Re: [RFC v4 08/17] kunit: test: add support for test abort
From: Brendan Higgins
Date: Thu Feb 28 2019 - 04:03:40 EST
On Tue, Feb 26, 2019 at 12:35 PM Stephen Boyd <sboyd@xxxxxxxxxx> wrote:
>
> Quoting Brendan Higgins (2019-02-14 13:37:20)
> > Add support for aborting/bailing out of test cases. Needed for
> > implementing assertions.
>
> Can you add some more text here with the motivating reasons for
> implementing assertions and bailing out of test cases?
Sure. Yeah, this comes before the commit that adds assertions, so I
should probably put a better explanation here.
>
> For example, I wonder why unit tests can't just return with a failure
Well, you could. You can just do the check as you would without KUnit,
except call KUNIT_FAIL(...) before you return. For example, instead
of:
KUNIT_ASSERT_NOT_ERR_OR_NULL(test, ptr);
you could do:
if (IS_ERR_OR_NULL(ptr)) {
KUNIT_FAIL(test, "ptr is an errno or null: %ld", ptr);
return;
}
> when they need to abort and then the test runner would detect that error
> via the return value from the 'run test' function. That would be a more
> direct approach, but also more verbose than a single KUNIT_ASSERT()

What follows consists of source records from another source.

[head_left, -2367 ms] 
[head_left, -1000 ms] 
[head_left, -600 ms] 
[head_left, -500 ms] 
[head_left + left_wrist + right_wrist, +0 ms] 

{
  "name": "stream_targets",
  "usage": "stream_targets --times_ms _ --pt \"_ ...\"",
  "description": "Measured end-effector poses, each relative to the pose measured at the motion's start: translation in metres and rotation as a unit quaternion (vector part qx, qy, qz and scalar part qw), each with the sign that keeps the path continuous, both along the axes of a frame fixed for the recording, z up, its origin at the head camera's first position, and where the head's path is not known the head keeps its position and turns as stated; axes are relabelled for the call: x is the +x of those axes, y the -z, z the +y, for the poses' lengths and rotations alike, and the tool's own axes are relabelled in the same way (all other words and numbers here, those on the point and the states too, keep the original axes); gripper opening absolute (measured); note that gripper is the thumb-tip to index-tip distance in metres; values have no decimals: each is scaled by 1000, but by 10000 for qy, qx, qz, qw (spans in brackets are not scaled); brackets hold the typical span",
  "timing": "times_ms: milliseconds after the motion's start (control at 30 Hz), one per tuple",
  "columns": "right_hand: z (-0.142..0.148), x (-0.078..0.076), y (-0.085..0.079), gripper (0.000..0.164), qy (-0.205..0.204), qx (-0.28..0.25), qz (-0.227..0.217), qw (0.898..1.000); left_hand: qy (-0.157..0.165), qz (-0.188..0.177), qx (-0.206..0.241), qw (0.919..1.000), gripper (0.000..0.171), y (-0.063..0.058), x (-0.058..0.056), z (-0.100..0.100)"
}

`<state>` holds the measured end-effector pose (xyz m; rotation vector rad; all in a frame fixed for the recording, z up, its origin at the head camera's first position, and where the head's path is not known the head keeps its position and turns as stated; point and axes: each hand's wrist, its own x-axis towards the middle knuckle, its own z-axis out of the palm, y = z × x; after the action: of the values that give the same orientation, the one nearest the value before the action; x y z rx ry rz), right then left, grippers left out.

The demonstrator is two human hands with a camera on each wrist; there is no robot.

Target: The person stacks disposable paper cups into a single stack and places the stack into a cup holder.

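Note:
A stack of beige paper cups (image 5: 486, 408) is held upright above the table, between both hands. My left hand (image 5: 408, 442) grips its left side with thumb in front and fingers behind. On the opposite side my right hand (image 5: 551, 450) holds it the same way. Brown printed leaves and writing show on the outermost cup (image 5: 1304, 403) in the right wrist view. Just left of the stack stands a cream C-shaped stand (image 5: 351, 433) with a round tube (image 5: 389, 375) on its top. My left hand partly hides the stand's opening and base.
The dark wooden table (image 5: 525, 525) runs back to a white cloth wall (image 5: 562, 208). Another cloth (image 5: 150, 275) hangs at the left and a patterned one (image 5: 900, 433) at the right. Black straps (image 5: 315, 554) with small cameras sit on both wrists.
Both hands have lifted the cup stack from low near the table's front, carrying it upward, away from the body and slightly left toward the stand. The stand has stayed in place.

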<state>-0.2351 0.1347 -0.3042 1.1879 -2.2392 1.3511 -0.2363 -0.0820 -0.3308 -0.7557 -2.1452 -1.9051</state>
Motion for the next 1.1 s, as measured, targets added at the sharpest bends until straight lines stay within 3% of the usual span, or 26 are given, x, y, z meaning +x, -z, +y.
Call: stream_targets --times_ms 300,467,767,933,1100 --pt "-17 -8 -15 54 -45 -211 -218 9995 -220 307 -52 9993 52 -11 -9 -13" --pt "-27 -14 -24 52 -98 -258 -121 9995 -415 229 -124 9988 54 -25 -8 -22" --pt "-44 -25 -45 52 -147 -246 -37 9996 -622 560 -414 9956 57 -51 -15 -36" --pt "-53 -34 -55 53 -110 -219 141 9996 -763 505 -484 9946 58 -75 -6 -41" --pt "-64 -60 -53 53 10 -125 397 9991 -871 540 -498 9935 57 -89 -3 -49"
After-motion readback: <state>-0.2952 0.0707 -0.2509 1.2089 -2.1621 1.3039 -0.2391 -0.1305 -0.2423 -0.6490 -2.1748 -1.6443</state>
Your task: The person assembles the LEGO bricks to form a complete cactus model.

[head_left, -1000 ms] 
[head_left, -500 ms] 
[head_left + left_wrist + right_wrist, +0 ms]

> line. It would be more kernel idiomatic too because the control flow
Yeah, I was intentionally going against that idiom. I think that idiom
makes test logic more complicated than it needs to be, especially if
the assertion failure happens in a helper function; then you have to
pass that error all the way back up. It is important that test code
should be as simple as possible to the point of being immediately
obviously correct at first glance because there are no tests for
tests.
The idea with assertions is that you use them to state all the
preconditions for your test. Logically speaking, these are the
premises of the test case, so if a premise isn't true, there is no
point in continuing the test case because there are no conclusions
that can be drawn without the premises. Whereas, the expectation is
the thing you are trying to prove. It is not used universally in
x-unit style test frameworks, but I really like it as a convention.
You could still express the idea of a premise using the above idiom,
but I think KUNIT_ASSERT_* states the intended idea perfectly.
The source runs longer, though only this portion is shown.